Cécilia, ou Mémoires d’une héritière
(2p. 123-140).



CHAPITRE VI.

Homme d’esprit.


Le lendemain matin, Cécile s’empressa de se rendre chez M. Belfield, mais quel ne fut pas son étonnement, au moment où elle entrait dans la chambre, d’en voir sortir le jeune Delvile ! Ils furent tous deux confondus ; et Cécile, réfléchissant à la prétendue singularité de sa position, sentit un mouvement qu’elle n’avait point encore éprouvé jusqu’alors. M. Delvile, de son côté, s’étant bientôt remis de sa surprise, lui dit avec un sourire très-expressif : que miss Beverley est bonne, de visiter ainsi les malades ! après quoi lui faisant une profonde révérence, il lui souhaita le bon jour et disparut.

Cécile, malgré la droiture et la pureté de ses intentions, fut si fort déconcertée par cette rencontre imprévue et par ce sarcasme, qu’elle n’eut pas assez de présence d’esprit pour le rappeler, et s’expliquer avec lui.
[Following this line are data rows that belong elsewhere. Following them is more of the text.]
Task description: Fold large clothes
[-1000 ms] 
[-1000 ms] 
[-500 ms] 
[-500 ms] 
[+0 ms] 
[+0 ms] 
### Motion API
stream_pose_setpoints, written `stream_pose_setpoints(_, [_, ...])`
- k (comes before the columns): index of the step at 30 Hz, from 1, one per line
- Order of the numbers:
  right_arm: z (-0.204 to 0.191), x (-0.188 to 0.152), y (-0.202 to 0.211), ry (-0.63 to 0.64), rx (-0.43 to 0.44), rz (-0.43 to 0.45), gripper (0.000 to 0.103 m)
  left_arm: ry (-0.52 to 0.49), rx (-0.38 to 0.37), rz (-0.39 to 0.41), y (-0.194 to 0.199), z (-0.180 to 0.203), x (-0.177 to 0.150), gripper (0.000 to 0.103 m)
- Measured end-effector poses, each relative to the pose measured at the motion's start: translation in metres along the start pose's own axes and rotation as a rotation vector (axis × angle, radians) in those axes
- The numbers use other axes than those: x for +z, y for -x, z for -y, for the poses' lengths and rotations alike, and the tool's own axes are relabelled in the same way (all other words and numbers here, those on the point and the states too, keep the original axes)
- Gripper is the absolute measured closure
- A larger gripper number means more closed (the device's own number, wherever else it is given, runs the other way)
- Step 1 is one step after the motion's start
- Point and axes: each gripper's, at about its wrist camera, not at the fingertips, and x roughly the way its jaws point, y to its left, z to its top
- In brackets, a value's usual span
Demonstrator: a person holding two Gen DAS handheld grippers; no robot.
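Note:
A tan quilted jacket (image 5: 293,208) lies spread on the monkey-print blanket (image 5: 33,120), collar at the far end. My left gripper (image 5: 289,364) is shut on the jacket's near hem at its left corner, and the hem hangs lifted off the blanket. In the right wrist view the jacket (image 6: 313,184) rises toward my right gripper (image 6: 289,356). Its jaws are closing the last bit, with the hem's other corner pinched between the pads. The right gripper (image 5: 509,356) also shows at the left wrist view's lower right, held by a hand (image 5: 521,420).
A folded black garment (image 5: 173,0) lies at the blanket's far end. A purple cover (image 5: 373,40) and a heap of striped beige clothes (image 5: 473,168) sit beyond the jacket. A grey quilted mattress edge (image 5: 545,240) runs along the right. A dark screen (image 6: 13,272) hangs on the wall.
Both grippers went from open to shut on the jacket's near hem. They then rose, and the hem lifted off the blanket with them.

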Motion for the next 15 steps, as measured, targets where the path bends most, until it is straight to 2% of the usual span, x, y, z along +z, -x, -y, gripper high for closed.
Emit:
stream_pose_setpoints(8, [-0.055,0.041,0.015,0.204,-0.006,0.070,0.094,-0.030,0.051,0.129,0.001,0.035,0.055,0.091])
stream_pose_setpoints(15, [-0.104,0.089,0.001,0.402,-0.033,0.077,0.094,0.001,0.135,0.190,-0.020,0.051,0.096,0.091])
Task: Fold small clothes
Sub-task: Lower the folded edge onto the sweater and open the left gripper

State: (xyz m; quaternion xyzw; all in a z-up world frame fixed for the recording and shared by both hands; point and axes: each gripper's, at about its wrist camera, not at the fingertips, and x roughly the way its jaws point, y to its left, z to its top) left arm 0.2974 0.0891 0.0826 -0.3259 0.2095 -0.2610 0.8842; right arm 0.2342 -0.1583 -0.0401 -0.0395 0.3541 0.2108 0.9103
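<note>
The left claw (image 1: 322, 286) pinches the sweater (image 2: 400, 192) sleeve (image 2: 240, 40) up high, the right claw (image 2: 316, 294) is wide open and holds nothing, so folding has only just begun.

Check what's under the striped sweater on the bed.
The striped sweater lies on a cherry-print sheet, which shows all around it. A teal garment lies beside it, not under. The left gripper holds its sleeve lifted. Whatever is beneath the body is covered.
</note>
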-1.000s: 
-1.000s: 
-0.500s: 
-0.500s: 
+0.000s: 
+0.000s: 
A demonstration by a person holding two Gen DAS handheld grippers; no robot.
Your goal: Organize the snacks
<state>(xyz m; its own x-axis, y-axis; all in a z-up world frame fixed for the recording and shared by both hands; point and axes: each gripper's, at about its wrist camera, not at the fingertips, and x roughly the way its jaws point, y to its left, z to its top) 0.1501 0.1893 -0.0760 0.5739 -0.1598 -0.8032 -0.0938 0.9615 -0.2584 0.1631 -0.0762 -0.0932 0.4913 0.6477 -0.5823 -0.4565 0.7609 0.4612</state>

Les différentes questions et les plaisanteries qu’il lui avait déjà faites au sujet de M. Belfield, lui firent supposer que ce qu’il avait précédemment soupçonné, lui paraîtrait à-présent confirmé, et qu’il en conclurait que tout ce qu’elle pourrait alléguer pour prouver son indifférence, ne serait qu’une suite de ce penchant insurmontable qu’il supposait aux femmes, en certaines occasions, à l’hypocrisie et à la dissimulation, défauts qu’il leur avait ouvertement reprochés.

Ce contre-temps l’empêcha d’abord de s’occuper du sujet de sa visite, ou d’y prendre le même intérêt que la première fois ; cependant la bonté de son cœur ne la laissa pas long-temps dans cette situation, sur-tout, lorsqu’en entrant dans la chambre, elle apperçut sa nouvelle amie en pleurs. De quoi s’agit-il ? s’écria-t-elle tendrement ; je me flatte qu’il ne vous est rien arrivé de fâcheux. Votre frère serait-il plus mal ? Non, madame, il est à-peu-près de même ; ce n’est pas lui qui fait couler mes larmes. Qui peut donc les causer ? dites-le moi ; faites-moi part de vos chagrins, et soyez sûre que vous les confiez à une amie.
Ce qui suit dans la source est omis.